-- PROBLEM DETAILS --
Print nothing but the lines below starting at the line that holds "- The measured" and ending at the line that holds "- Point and", including both, each exactly as written.

-- DATA TO PROCESS --
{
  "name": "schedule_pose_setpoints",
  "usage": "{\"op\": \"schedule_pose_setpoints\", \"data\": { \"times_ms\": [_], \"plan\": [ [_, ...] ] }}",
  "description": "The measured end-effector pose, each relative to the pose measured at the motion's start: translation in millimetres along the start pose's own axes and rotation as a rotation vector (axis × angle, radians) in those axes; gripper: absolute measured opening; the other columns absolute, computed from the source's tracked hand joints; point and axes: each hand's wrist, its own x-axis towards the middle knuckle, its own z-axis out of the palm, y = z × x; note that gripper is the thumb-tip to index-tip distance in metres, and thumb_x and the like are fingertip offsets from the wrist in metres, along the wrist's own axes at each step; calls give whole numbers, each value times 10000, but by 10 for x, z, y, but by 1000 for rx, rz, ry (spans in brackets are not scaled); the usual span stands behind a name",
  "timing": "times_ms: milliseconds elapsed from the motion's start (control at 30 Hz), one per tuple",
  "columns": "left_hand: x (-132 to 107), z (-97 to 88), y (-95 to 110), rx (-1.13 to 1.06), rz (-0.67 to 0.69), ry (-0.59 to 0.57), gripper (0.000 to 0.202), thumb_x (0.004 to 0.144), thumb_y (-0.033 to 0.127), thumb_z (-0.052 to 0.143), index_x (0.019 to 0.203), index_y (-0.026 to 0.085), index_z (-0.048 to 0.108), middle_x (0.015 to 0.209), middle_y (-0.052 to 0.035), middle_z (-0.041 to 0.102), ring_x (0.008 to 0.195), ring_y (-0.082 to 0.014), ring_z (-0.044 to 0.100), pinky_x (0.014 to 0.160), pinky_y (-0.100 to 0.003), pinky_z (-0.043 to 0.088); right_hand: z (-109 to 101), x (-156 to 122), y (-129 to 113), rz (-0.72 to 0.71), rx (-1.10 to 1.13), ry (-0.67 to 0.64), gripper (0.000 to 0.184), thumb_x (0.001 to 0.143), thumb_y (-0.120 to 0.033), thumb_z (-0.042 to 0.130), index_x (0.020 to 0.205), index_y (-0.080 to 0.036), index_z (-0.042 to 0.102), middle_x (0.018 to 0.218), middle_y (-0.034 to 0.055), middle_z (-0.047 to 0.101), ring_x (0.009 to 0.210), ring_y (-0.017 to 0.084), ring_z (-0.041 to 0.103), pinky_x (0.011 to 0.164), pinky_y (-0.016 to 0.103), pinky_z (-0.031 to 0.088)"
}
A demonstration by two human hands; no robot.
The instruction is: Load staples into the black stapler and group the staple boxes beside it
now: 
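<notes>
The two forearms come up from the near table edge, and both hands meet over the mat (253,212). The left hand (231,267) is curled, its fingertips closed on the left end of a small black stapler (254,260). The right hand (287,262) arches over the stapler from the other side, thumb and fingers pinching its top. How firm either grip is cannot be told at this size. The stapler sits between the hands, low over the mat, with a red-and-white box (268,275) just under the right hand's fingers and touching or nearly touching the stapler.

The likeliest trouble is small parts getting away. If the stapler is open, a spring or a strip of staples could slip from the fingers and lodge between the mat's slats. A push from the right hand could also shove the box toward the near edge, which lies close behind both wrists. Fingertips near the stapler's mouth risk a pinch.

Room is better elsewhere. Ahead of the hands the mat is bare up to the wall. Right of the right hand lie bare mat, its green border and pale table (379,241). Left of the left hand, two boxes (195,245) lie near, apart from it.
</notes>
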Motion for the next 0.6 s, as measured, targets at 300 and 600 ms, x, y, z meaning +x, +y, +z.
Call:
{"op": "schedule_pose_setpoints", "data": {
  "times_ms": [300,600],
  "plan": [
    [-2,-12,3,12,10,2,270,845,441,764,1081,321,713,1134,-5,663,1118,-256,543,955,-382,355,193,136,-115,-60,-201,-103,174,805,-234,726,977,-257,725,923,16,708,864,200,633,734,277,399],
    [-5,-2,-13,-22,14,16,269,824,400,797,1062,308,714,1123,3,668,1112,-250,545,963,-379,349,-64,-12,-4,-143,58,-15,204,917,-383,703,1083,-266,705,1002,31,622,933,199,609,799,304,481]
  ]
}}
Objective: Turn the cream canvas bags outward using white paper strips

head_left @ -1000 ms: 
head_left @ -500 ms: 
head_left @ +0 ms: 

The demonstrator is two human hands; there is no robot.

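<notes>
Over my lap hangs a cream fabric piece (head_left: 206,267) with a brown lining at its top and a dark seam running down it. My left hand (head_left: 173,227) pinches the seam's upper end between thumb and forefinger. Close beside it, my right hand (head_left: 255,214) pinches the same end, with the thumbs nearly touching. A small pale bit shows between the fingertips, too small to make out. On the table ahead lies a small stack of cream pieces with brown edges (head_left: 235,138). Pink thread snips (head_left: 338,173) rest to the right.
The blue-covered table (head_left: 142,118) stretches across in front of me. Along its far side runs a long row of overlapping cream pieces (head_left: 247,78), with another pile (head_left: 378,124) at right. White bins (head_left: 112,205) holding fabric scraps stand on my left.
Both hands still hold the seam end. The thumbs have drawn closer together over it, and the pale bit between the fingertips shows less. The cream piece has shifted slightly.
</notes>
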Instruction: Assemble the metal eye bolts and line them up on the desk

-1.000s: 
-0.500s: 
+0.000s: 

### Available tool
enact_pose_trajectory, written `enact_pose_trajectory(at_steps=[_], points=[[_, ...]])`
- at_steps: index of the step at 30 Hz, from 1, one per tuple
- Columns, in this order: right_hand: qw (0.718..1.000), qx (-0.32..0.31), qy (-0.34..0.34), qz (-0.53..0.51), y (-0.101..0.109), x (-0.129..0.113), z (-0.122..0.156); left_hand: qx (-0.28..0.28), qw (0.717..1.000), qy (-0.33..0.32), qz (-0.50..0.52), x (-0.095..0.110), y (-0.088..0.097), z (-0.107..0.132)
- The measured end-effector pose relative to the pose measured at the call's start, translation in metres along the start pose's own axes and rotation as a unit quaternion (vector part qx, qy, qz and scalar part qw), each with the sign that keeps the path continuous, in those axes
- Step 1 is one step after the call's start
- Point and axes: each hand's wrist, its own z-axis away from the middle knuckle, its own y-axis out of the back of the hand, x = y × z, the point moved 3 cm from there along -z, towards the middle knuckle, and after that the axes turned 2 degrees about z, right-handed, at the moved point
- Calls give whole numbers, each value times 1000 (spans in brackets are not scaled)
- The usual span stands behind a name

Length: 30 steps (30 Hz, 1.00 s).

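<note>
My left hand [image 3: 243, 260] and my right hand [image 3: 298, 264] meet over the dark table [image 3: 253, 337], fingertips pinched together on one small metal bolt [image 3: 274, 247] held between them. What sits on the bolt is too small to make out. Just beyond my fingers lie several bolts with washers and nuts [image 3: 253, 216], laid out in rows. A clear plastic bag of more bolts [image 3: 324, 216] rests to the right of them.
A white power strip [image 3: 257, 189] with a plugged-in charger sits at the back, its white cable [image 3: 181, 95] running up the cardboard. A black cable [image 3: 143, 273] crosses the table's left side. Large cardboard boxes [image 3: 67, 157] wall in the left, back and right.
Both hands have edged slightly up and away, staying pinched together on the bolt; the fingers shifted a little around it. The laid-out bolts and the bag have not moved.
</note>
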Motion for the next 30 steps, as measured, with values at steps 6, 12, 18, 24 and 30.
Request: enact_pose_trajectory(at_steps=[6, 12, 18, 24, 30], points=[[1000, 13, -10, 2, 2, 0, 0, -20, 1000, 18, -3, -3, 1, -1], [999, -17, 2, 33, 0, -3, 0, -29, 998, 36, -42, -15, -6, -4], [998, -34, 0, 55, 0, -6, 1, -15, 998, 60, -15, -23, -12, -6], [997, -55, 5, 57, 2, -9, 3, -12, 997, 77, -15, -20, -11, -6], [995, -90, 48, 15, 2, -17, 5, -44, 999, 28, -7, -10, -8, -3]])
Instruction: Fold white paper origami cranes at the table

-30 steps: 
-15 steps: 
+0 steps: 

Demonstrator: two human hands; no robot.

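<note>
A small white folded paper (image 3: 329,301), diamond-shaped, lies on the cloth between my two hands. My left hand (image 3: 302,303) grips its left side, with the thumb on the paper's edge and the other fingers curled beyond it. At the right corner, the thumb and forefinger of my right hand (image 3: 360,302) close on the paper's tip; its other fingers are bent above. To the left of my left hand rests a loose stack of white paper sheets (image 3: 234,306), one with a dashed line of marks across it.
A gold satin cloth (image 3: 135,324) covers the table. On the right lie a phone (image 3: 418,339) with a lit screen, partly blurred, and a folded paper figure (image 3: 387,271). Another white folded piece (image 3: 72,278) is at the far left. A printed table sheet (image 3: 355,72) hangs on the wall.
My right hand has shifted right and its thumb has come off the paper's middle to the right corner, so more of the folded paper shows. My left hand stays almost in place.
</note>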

-- WRITTEN ANSWER --
- The measured end-effector pose relative to the pose measured at the call's start, translation in metres along the start pose's own axes and rotation as a unit quaternion (vector part qx, qy, qz and scalar part qw), each with the sign that keeps the path continuous, in those axes
- Step 1 is one step after the call's start
- Point and axes: each hand's wrist, its own z-axis away from the middle knuckle, its own y-axis out of the back of the hand, x = y × z, the point moved 3 cm from there along -z, towards the middle knuckle, and after that the axes turned 2 degrees about z, right-handed, at the moved point

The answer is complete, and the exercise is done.